• [Work required]
In the material below, write out each line word for word and omit the pictures.

• [Provided material]
####################

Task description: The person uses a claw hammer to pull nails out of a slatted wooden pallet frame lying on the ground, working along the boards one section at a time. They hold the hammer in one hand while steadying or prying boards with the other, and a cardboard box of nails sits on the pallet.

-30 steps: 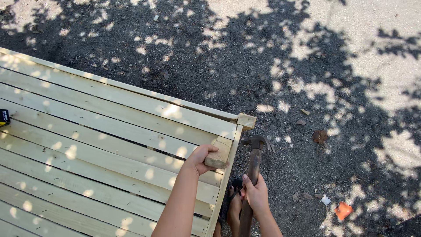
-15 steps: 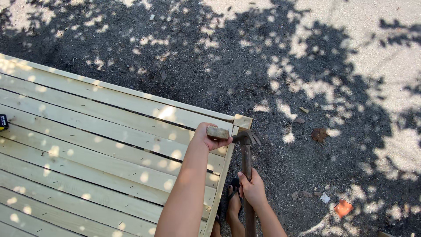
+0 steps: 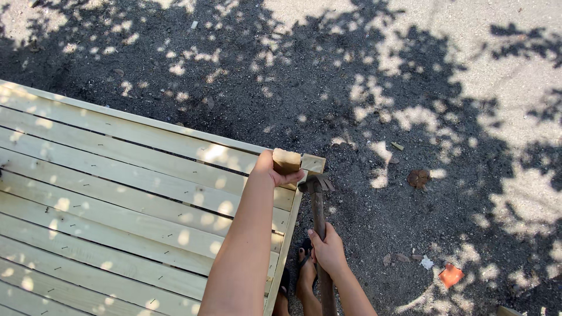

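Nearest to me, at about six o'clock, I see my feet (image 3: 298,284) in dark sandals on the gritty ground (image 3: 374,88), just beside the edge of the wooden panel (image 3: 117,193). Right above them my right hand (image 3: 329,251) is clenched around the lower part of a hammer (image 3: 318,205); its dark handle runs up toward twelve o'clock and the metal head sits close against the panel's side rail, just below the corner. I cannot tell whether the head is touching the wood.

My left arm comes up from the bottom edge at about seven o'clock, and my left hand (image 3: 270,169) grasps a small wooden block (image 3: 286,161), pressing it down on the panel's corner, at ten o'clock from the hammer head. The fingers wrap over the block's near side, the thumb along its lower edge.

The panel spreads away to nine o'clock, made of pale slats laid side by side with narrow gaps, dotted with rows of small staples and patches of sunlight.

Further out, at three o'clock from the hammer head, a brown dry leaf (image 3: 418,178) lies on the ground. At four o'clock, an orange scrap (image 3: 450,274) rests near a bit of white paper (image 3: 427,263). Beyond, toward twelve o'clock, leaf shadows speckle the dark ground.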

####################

• [Output of the exercise]
Task description: The person uses a claw hammer to pull nails out of a slatted wooden pallet frame lying on the ground, working along the boards one section at a time. They hold the hammer in one hand while steadying or prying boards with the other, and a cardboard box of nails sits on the pallet.

-30 steps: 
-15 steps: 
+0 steps: 

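Nearest to me, at about six o'clock, I see my feet (image 3: 298,284) in dark sandals on the gritty ground (image 3: 374,88), just beside the edge of the wooden panel (image 3: 117,193). Right above them my right hand (image 3: 329,251) is clenched around the lower part of a hammer (image 3: 318,205); its dark handle runs up toward twelve o'clock and the metal head sits close against the panel's side rail, just below the corner. I cannot tell whether the head is touching the wood.

My left arm comes up from the bottom edge at about seven o'clock, and my left hand (image 3: 270,169) grasps a small wooden block (image 3: 286,161), pressing it down on the panel's corner, at ten o'clock from the hammer head. The fingers wrap over the block's near side, the thumb along its lower edge.

The panel spreads away to nine o'clock, made of pale slats laid side by side with narrow gaps, dotted with rows of small staples and patches of sunlight.

Further out, at three o'clock from the hammer head, a brown dry leaf (image 3: 418,178) lies on the ground. At four o'clock, an orange scrap (image 3: 450,274) rests near a bit of white paper (image 3: 427,263). Beyond, toward twelve o'clock, leaf shadows speckle the dark ground.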

That completes the answer.